Online discussions do not necessarily develop sequentially, nor can we be sure that all participants are
seeing the same exchange. We can see this by comparing how listservs and
bulletin boards are visited and revisited. A listserv sends messages to the
subscriber’s email account. Listservs send all messages in chronological
order, regardless of the conversational thread to which they belong, so
multiple conversations are interleaved. It is easy to miss a post, and each
person may read a different set of messages. If you join a listserv after a
conversation has begun, you will not see the beginning of the exchange. In
contrast, bulletin boards keep message separate by thread, and all messages are
available for the life of the bulletin board, or until they are archived.
A
participant may follow conversations thread by thread, read everything written
by a single author, skip from one topic to the next, or otherwise deviate from
the original presentation. You should consider reviewing the conversation in a
variety of ways in order to understand better how participants receive and work
with the information. For example, Usenet groups often attract users who only wish
to ask a single question, get an answer, and never return. In addition, while
some servers provide a complete, searchable Usenet archive (http://groups.google.com/),
others regularly delete files to save space, or may not provide much in the way
of searchability. For these reasons, it is common for several participants to
ask the same question, sometimes word for word, over and over.
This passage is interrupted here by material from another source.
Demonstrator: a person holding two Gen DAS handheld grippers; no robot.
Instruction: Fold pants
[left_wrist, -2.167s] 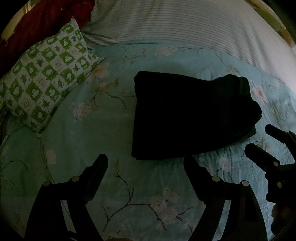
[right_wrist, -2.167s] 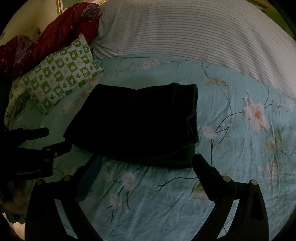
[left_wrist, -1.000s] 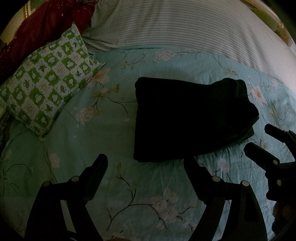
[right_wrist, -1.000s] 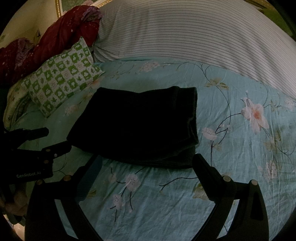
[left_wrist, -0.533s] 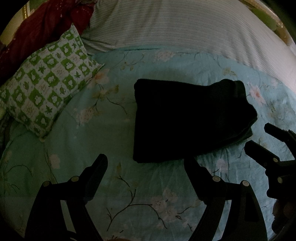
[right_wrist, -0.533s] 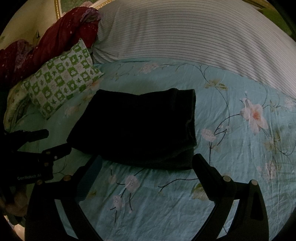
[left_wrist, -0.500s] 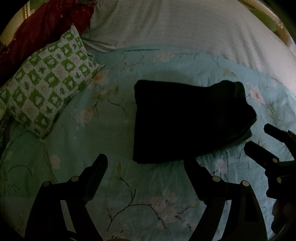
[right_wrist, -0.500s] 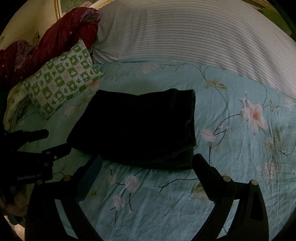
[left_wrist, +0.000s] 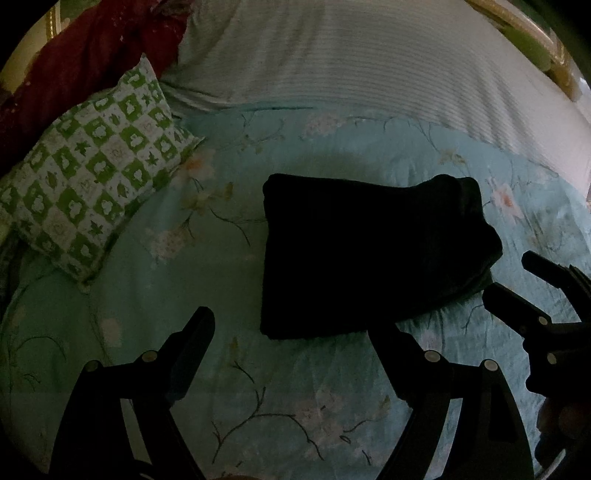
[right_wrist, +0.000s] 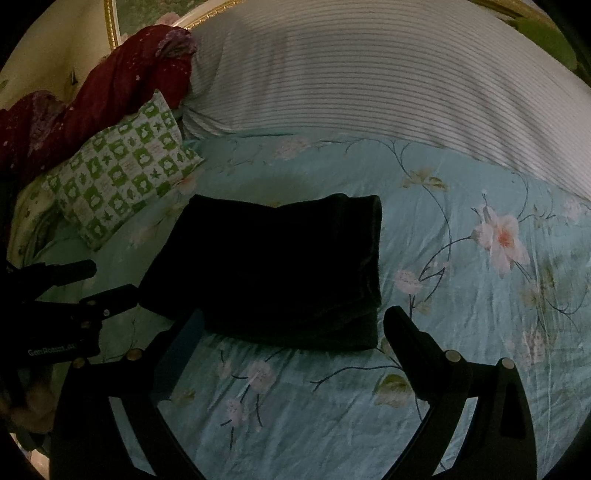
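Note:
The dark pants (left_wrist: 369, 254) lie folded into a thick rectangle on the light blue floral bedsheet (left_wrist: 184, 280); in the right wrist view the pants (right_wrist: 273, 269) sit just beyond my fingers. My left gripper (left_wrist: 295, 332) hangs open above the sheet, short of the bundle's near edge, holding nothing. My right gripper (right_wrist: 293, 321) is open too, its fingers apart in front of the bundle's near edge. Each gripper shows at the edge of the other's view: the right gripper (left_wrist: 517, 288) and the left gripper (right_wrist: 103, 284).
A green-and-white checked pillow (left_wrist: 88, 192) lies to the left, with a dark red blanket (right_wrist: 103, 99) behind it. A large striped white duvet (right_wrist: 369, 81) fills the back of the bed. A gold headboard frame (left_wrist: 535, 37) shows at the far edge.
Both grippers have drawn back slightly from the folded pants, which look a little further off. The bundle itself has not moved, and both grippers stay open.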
Understanding why
this happens and how the conversation develops requires looking at the records
both as if you are a user with access to the full record and, as if you are a user with access
to a very limited record. It is virtually impossible to capture all possible
viewings, but you will probably want to capture several. Tracking a
conversation, regardless of the perspective you choose, can be challenging,
rather like assembling a rough-cut jigsaw puzzle. The threads of conversation
are easily broken; if a participant or server changes a subject line, archiving
tools cannot follow the conversation and the line of thought becomes
disconnected. People use multiple accounts and identities, either because they
are deliberately trying to hide their identity, or for innocent reasons, such as
logging in differently from work and home. There are, however, ways to
reconstruct a conversation. To track a thread, examine subject lines to see if
they correspond except for a reply indicator, look at dates of posting, or
examine the text for quotes from previous messages in the thread or other
references to previous postings in the thread. In the case of users, even if participants' usernames
change, they may be identifiable through their email addresses, their
signatures, hyperlinks to their home pages, or their writing styles
and preferred themes. For example, in analyzing one Usenet group in which the
topic of speed reading frequently arose, I noted that there were several usernames employed
by one company; these users would respond as if they were “ordinary”
individuals, rather than identifying themselves as company representatives.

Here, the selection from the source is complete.